**Task requirements**.
Your job is to retype the whole listing exactly.

**Information supplied**.
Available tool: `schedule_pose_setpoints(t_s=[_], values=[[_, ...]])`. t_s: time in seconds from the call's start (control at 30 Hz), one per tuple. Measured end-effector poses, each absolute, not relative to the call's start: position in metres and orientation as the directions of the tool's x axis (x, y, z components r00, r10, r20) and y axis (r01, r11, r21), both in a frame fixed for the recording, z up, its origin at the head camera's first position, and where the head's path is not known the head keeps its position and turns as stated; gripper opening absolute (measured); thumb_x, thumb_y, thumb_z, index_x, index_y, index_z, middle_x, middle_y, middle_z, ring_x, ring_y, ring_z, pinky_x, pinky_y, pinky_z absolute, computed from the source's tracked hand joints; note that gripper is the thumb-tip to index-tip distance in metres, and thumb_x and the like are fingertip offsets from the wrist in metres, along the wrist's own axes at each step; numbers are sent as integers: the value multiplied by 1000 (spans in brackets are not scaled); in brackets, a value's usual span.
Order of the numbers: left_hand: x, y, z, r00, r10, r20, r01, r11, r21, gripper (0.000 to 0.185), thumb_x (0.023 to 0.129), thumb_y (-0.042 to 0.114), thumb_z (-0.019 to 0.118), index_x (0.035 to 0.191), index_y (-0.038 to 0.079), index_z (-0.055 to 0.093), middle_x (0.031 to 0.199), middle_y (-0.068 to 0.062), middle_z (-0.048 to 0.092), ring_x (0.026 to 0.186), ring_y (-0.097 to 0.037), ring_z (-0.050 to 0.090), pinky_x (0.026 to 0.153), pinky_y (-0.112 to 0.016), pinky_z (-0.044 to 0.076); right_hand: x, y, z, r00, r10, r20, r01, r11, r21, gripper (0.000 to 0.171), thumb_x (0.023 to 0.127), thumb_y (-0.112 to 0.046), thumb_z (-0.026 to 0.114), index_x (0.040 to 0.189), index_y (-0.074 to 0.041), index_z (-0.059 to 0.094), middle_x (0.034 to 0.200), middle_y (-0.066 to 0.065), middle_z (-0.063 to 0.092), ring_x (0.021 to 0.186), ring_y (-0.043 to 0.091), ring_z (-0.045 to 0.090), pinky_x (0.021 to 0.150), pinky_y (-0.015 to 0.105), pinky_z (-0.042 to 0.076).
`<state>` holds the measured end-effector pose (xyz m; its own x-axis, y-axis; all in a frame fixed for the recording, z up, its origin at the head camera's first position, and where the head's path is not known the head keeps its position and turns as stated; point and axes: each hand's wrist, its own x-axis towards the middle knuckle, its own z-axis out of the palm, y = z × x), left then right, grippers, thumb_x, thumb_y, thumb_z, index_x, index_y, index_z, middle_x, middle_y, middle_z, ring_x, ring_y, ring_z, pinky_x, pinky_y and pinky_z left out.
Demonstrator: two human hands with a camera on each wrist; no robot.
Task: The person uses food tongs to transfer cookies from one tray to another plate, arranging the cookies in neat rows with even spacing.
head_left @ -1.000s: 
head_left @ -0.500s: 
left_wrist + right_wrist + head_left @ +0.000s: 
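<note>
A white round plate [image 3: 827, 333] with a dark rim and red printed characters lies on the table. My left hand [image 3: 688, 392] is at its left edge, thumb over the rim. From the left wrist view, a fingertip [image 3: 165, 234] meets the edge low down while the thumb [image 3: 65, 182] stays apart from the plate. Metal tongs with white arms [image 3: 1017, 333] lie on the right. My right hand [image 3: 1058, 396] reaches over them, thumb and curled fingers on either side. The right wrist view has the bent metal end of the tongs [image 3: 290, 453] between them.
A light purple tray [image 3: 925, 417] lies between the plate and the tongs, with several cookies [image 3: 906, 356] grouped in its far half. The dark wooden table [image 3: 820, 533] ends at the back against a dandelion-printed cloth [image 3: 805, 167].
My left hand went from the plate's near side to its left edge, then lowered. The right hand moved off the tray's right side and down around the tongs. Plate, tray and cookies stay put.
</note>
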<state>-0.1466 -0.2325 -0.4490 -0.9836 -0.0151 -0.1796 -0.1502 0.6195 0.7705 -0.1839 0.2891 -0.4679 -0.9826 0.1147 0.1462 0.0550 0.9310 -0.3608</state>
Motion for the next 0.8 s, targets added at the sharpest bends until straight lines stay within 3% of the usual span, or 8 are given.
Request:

**Result**.
Available tool: `schedule_pose_setpoints(t_s=[_], values=[[_, ...]])`. t_s: time in seconds from the call's start (control at 30 Hz), one per tuple. Measured end-effector poses, each absolute, not relative to the call's start: position in metres and orientation as the directions of the tool's x axis (x, y, z components r00, r10, r20) and y axis (r01, r11, r21), both in a frame fixed for the recording, z up, its origin at the head camera's first position, and where the head's path is not known the head keeps its position and turns as stated; gripper opening absolute (measured); thumb_x, thumb_y, thumb_z, index_x, index_y, index_z, middle_x, middle_y, middle_z, ring_x, ring_y, ring_z, pinky_x, pinky_y, pinky_z absolute, computed from the source's tracked hand joints; note that gripper is the thumb-tip to index-tip distance in metres, and thumb_x and the like are fingertip offsets from the wrist in metres, along the wrist's own axes at each step; numbers are sent as integers: the value multiplied by 1000 (spans in brackets are not scaled); in brackets, a value's usual span.
Order of the numbers: left_hand: x, y, z, r00, r10, r20, r01, r11, r21, gripper (0.000 to 0.185), thumb_x (0.023 to 0.129), thumb_y (-0.042 to 0.114), thumb_z (-0.019 to 0.118), index_x (0.035 to 0.191), index_y (-0.038 to 0.079), index_z (-0.055 to 0.093), middle_x (0.031 to 0.199), middle_y (-0.068 to 0.062), middle_z (-0.048 to 0.092), ring_x (0.026 to 0.186), ring_y (-0.097 to 0.037), ring_z (-0.050 to 0.090), pinky_x (0.026 to 0.153), pinky_y (-0.112 to 0.016), pinky_z (-0.044 to 0.076); right_hand: x, y, z, r00, r10, r20, r01, r11, r21, gripper (0.000 to 0.171), thumb_x (0.023 to 0.127), thumb_y (-0.112 to 0.046), thumb_z (-0.026 to 0.114), index_x (0.040 to 0.189), index_y (-0.074 to 0.041), index_z (-0.059 to 0.094), middle_x (0.034 to 0.200), middle_y (-0.066 to 0.065), middle_z (-0.063 to 0.092), ring_x (0.021 to 0.186), ring_y (-0.043 to 0.091), ring_z (-0.045 to 0.090), pinky_x (0.021 to 0.150), pinky_y (-0.015 to 0.105), pinky_z (-0.042 to 0.076).
`<state>` holds the measured end-effector pose (xyz m; its own x-axis, y-axis; all in a frame fixed for the recording, z up, its origin at the head camera's first position, and where the head's path is not known the head keeps its position and turns as stated; point and axes: each hand's wrist, its own x-axis towards the middle knuckle, its own z-axis out of the palm, y = z × x), left then right, grippers, thumb_x, thumb_y, thumb_z, index_x, index_y, index_z, middle_x, middle_y, middle_z, ring_x, ring_y, ring_z, pinky_x, pinky_y and pinky_z left out.
Demonstrator: two human hands with a camera on each wrist; no robot.
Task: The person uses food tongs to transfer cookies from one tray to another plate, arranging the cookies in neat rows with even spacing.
head_left @ -1.000s: 
head_left @ -0.500s: 
left_wrist + right_wrist + head_left @ +0.000s: 
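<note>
A white round plate [image 3: 827, 333] with a dark rim and red printed characters lies on the table. My left hand [image 3: 688, 392] is at its left edge, thumb over the rim. From the left wrist view, a fingertip [image 3: 165, 234] meets the edge low down while the thumb [image 3: 65, 182] stays apart from the plate. Metal tongs with white arms [image 3: 1017, 333] lie on the right. My right hand [image 3: 1058, 396] reaches over them, thumb and curled fingers on either side. The right wrist view has the bent metal end of the tongs [image 3: 290, 453] between them.
A light purple tray [image 3: 925, 417] lies between the plate and the tongs, with several cookies [image 3: 906, 356] grouped in its far half. The dark wooden table [image 3: 820, 533] ends at the back against a dandelion-printed cloth [image 3: 805, 167].
My left hand went from the plate's near side to its left edge, then lowered. The right hand moved off the tray's right side and down around the tongs. Plate, tray and cookies stay put.
</note>
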<state>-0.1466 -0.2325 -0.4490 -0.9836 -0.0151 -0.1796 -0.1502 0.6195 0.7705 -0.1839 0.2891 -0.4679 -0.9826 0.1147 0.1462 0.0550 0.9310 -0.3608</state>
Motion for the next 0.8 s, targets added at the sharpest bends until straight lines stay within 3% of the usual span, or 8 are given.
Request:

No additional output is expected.